FilmOn—a familiar and free video streaming thorn in broadcasters’ side—is trying to get access to content in a way broadcasters say threatens their business model. The video-on-demand company does, however, have its share of allies in the public interest community.
Public Knowledge and the Electronic Frontier Foundation last week told a federal appeals court that FilmOn qualifies for a compulsory license allowing it to carry broadcast programming without negotiating individual deals for content.
The pair filed an amicus brief in a challenge by broadcasters to a California district court ruling last year that FilmOn was entitled to a statutory license under the Copyright Act. Fox and other broadcasters have challenged the ruling in the Ninth Circuit Court of Appeals. The Consumer Federation of America (CFA) has also supported the video streamer.
Last month, FilmOn told the appeals court the lower court got it right and dubbed broadcasters Luddites for trying to stand in the way of progress.

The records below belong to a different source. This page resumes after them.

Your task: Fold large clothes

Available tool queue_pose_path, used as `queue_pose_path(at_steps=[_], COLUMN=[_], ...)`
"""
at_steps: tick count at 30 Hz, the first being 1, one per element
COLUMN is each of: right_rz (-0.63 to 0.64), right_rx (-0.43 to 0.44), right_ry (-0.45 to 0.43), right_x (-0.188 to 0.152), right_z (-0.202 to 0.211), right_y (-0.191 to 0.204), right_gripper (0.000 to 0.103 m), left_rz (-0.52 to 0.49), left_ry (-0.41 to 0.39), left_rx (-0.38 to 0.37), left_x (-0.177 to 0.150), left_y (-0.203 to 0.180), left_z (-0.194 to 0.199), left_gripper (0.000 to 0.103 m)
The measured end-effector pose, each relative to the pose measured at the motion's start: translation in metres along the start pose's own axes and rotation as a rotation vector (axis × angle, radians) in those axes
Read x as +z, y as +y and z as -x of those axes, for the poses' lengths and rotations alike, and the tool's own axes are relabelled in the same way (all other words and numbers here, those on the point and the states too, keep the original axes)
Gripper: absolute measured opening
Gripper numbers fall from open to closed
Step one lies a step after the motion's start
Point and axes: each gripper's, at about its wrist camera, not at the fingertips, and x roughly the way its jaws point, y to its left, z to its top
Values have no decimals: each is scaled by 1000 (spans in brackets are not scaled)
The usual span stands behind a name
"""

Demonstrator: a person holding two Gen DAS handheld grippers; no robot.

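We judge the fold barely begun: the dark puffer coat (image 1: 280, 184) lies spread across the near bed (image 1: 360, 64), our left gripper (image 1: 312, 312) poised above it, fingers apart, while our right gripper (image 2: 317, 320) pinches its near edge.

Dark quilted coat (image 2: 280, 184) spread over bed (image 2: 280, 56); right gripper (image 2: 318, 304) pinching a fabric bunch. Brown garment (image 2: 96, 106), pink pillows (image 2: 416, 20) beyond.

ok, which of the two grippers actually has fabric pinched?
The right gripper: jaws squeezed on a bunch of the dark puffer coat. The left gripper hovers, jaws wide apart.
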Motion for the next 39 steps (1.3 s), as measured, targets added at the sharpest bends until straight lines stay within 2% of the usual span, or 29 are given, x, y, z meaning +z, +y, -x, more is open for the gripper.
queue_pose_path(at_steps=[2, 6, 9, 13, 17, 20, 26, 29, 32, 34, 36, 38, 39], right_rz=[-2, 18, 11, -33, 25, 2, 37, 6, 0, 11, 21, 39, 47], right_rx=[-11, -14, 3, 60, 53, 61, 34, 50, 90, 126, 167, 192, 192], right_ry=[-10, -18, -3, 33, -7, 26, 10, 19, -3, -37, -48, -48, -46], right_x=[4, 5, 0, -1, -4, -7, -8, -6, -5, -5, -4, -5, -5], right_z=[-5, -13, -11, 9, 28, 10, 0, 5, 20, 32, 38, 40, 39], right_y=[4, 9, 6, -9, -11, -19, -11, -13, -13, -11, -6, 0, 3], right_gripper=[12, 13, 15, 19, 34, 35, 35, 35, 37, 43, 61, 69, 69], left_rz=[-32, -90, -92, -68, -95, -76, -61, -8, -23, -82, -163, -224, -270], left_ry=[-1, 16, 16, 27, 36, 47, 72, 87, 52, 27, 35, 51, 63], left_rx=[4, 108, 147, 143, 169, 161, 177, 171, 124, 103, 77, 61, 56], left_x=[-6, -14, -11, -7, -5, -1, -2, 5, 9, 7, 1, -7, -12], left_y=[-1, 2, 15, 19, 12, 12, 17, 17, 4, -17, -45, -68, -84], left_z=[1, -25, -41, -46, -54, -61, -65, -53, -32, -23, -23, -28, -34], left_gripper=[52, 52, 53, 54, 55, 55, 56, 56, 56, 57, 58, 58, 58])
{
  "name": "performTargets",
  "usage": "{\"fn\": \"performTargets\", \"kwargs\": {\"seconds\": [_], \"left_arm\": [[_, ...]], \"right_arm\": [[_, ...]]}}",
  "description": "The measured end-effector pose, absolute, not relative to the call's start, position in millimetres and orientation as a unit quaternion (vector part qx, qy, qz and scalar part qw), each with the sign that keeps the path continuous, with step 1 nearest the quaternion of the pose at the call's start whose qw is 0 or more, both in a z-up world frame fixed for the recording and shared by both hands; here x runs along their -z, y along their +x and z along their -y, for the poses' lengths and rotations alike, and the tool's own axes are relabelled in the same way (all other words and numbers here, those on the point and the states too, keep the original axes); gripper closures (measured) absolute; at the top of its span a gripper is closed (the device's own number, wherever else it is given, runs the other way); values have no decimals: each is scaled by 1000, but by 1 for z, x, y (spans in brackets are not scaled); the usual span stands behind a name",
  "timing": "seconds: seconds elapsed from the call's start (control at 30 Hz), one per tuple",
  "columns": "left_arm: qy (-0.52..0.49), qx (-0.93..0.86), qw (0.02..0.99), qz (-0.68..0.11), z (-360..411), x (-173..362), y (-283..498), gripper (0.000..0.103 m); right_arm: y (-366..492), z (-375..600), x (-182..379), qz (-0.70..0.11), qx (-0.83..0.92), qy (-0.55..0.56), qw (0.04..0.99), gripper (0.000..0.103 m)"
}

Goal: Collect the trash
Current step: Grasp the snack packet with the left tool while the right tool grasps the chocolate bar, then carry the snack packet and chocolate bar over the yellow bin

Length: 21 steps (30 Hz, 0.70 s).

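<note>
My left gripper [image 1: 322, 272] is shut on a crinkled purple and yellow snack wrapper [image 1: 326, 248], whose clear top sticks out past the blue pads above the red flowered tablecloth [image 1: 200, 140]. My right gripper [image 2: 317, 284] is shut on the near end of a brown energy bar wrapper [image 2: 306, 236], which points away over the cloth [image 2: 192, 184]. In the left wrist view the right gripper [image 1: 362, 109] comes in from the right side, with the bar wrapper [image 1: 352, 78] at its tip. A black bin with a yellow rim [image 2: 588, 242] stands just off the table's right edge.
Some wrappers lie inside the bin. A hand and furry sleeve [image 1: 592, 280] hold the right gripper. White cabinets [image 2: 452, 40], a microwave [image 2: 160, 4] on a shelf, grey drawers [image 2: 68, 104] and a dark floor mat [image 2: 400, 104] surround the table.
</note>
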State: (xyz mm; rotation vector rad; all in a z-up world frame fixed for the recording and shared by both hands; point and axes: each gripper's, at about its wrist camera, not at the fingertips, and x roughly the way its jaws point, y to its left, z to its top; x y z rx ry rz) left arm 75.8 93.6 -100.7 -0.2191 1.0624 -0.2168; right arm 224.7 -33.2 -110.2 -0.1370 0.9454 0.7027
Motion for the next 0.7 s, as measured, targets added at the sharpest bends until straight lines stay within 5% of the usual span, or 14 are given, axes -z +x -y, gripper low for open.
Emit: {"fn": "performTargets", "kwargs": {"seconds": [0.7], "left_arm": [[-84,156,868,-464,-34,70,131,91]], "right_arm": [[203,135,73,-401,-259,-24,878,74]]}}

Public Knowledge and EFF agreed, telling the court that just as pay-TV services that offer linear programing should be treated the same as cable providers by the FCC, copyright laws should not discriminate against over-the-top providers.
But since the FCC has not redefined OTTs as cable operators subject to retransmission consent and must-carry, giving them the compulsory license would allow OTTs to pay below-market rates for content while not having to negotiate to carry the TV station signal delivering it.
The CFA last week called Film-On an “internet-based cable operator” and said it and others like it are “the best hope for competition” to multichannel video programming distributors and “qualify for the same compulsory license that wire-line cable operators have used for four decades.”
The baseline issue is whether online video distributors are effectively MVPDs eligible for the statutory license that allows them to avoid negotiating for individual network broadcast content. That issue is unsettled, with the Copyright Office saying they aren’t eligible but noting that could change depending on what the courts and the FCC decide.
A compulsory license would allow FilmOn to deliver TV station programming from the major networks at a below-market rate and without having to negotiate for it individually through retrans deals.
This, of course, all continues to boil down to FCC definitions. The commission is mulling tabbing some OTT distributors as MVPDs. Chairman Tom Wheeler points to the need to prevent “old rules” from hampering online video competitors. But the FCC has yet to vote on any reclassification proposal, and Wheeler has not signaled any action is forthcoming.
The National Association of Broadcasters took aim at FilmOn and the district court’s decision in a February filing with the federal appeals court.
“Granting an entity like FilmOn a compulsory license to broadcast content could have a devastating impact on local broadcasting,” the association said, asking the Ninth Circuit to reverse the lower court’s verdict.
CHECK THE LABEL
Cable operators and wireless Internet Service Providers can start using new broadband transparency forms whenever they like, the FCC said last week in unveiling the “nutrition label”-like customer point-of-purchase notifications.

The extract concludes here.